Task item |
Go through the material that comes after this and count the lines containing "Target"; report only the count.

-- Opening Marker --

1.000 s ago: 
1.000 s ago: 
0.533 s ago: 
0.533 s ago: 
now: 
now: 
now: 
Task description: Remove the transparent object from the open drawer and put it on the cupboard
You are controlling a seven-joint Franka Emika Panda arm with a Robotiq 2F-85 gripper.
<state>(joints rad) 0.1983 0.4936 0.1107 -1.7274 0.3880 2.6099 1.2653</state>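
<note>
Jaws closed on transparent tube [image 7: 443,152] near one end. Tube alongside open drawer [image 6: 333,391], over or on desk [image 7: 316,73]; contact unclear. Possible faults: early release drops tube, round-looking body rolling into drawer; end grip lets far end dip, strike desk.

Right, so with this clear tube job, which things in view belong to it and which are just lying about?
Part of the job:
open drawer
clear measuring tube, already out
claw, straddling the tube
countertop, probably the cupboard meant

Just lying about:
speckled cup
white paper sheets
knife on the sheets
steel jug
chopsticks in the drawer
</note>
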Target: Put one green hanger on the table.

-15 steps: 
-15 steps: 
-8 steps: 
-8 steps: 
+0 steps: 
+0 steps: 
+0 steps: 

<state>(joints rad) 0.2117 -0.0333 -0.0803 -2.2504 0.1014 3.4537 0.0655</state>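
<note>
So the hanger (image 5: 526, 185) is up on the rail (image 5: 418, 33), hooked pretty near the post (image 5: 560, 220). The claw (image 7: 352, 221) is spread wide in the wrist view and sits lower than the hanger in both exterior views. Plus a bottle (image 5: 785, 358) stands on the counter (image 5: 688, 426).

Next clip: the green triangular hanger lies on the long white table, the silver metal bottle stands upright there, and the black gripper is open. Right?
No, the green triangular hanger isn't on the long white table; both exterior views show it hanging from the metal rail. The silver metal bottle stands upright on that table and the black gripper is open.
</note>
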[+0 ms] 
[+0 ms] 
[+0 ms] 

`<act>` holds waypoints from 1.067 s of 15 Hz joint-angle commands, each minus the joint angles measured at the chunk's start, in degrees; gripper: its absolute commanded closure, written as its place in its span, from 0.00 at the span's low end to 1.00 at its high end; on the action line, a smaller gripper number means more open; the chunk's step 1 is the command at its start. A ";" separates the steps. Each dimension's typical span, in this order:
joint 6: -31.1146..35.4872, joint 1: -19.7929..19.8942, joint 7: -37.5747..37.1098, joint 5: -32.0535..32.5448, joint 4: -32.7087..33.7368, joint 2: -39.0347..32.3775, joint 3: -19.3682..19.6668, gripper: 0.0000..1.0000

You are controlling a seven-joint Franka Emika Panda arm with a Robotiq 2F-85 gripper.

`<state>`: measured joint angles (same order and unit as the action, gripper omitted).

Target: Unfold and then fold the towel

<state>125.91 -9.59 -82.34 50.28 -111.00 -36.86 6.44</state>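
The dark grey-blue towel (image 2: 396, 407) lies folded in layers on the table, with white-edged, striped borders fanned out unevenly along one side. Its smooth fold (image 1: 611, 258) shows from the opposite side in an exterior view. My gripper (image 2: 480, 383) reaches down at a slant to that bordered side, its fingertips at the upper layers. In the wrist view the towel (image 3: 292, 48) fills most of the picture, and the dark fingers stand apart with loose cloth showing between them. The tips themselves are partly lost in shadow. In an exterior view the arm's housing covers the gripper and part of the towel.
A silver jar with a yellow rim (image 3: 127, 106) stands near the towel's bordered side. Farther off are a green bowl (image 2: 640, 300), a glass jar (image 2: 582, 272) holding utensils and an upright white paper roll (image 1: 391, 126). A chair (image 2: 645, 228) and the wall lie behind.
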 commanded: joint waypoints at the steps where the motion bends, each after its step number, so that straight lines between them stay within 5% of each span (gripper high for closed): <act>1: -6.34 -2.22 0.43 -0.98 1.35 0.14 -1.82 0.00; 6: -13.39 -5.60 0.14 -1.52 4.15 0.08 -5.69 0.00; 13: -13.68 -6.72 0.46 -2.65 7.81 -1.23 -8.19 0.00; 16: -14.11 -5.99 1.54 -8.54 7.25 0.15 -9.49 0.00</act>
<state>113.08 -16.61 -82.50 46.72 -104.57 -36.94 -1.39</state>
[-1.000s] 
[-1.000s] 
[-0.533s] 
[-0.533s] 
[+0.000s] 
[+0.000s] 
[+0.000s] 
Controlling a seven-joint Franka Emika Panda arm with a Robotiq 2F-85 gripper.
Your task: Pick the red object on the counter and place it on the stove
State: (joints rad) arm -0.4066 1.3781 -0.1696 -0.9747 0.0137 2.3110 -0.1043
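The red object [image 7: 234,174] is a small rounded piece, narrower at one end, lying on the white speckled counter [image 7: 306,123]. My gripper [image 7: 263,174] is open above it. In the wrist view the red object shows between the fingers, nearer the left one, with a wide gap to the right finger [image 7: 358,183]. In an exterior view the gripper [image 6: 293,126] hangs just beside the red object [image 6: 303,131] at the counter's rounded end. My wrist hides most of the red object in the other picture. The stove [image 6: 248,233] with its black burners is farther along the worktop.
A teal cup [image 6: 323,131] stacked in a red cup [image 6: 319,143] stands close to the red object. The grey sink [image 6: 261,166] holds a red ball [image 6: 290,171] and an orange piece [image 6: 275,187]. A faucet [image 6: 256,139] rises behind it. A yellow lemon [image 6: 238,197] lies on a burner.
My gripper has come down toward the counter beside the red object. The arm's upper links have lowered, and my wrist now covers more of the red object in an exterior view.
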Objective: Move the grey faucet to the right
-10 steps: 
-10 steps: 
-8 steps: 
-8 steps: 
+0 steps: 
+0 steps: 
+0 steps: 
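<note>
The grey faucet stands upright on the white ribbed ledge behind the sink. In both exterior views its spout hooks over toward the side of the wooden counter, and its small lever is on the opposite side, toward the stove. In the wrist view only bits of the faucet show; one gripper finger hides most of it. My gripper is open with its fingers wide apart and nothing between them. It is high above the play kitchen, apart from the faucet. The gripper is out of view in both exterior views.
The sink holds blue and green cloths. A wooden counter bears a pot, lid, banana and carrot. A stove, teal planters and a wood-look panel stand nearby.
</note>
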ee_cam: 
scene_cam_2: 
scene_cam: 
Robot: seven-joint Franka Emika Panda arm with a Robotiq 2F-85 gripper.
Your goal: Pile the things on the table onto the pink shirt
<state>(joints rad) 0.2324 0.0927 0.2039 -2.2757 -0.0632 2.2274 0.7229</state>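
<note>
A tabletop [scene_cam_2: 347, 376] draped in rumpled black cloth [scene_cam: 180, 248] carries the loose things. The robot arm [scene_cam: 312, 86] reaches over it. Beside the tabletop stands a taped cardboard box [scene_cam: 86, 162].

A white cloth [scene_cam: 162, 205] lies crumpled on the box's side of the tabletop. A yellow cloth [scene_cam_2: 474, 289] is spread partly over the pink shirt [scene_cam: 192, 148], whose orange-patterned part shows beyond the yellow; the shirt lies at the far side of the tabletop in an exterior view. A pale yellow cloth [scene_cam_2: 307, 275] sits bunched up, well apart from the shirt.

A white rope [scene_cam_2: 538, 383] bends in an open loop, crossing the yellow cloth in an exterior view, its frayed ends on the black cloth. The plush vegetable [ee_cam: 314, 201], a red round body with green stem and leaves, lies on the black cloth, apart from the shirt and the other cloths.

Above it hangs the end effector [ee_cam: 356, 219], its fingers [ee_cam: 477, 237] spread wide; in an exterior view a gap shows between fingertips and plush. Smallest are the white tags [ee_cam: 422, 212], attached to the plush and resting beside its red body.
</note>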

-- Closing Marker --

Finished task |
2